According to the New York Daily News, a federal

investigation over the past year investigating crime in the rap music business

is focusing on a former crack kingpin from Queens, New York.

Kenneth (Supreme) McGriff, who headed up a $10

million dollar a year crack operation in the 1980's, is the central figure in

the probe. McGriff, along with Lorenzo "Fat Cat" Nichols and Howard

"Pappy" Mason, led the Supreme Team. The Team controlled the Baisley

Park Houses in Queens, peddling an estimated 25,000 vials of crack a week.

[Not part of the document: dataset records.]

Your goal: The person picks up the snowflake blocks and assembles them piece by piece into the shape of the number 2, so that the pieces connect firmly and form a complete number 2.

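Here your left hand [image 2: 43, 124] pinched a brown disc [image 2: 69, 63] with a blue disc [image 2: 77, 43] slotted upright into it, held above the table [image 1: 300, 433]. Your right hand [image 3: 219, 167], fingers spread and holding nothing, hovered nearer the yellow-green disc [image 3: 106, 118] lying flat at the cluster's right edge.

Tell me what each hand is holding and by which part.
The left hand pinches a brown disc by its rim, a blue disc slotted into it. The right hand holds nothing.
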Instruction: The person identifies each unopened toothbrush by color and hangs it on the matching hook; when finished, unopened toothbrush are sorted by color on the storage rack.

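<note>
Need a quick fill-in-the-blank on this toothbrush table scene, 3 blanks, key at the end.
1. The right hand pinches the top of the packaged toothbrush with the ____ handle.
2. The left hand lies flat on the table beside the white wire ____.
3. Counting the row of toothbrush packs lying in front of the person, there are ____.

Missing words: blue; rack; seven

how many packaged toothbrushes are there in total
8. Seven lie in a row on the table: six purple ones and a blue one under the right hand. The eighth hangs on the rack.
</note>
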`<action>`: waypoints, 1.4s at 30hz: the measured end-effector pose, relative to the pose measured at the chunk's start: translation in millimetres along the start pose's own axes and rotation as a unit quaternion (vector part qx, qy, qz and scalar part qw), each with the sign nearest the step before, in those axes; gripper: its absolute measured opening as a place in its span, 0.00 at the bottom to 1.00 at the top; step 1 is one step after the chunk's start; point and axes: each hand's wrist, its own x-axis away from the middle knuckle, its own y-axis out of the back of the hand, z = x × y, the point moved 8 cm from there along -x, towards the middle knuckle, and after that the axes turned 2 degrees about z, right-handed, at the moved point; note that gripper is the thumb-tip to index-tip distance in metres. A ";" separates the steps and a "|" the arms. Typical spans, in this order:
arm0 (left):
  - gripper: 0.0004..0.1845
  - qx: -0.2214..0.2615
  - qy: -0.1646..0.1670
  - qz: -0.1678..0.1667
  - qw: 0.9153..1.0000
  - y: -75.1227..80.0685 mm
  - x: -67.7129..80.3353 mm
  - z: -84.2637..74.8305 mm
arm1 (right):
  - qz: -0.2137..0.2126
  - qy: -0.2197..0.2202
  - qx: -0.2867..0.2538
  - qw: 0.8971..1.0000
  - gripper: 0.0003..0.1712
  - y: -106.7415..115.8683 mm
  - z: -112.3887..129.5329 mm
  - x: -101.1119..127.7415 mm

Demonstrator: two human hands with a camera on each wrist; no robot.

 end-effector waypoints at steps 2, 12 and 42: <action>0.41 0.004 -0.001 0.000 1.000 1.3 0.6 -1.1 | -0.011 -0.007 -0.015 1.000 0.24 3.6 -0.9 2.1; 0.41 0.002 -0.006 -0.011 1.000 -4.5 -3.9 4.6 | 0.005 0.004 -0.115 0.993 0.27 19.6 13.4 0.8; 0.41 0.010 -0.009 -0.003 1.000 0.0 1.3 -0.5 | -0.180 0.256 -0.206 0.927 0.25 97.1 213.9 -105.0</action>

Mason is serving life in prison. He was convicted

of ordering the 1988 murder of police officer Edward Byrne. Four members of

the drug gang shot the 22 year old rookie, who was guarding the home of a citizen

who complained about the drug gang's open air market. David McClary pumped 5

bullets into Byrne’s head. All four drug dealers involved in the murder

were apprehended and convicted.

Nichols turned informer when he was sent to prison

for murder and racketeering. He entered the witness protection program.

"We were very aggressive with them -- including

arresting both of their mothers," Federal task force head Leslie Caldwell

Caldwell told the Houston Chronicle, adding that the mothers were "intimately

involved in their drug operations." Caldwell is now heading up the investigation

into the collapse of Enron.

McGriff was hit with drug and weapons charges

by the city's special narcotics prosecutor in 1985. He pleaded guilty and was

sentenced to nine years to life. Due to a technicality with the search warrant,

McGriff only served 22 months in prison before his case was thrown out.

McGriff is about to serve 5 years for a July

2001 weapons charge. "He became a player in the hip hop entertainment industry

after he got out of prison," a law enforcement source told the Daily News.

McGriff is listed in the credits of the movie,

"Crime Partners 2000," starring Ja Rule, Snoop Dogg and Ice T. He

is described as co-author of the screenplay and executive producer of the DVD

only release.

Ja Rule thanks "Preme" in the shout

out's on his latest album, The Last Temptation.

"My nigga Preme you said it 'we will not

die until history records our greatness,' the notes read.

50 Cent also pays homage to Preme on his song

"Ghetto Qua'Ran," which names the main players of the Queen's crack

scene in the 1980's.

"Yo, when you hear talk of the south side,

you hear talk of the Team / See n*ggas feared Prince and respected 'Preme...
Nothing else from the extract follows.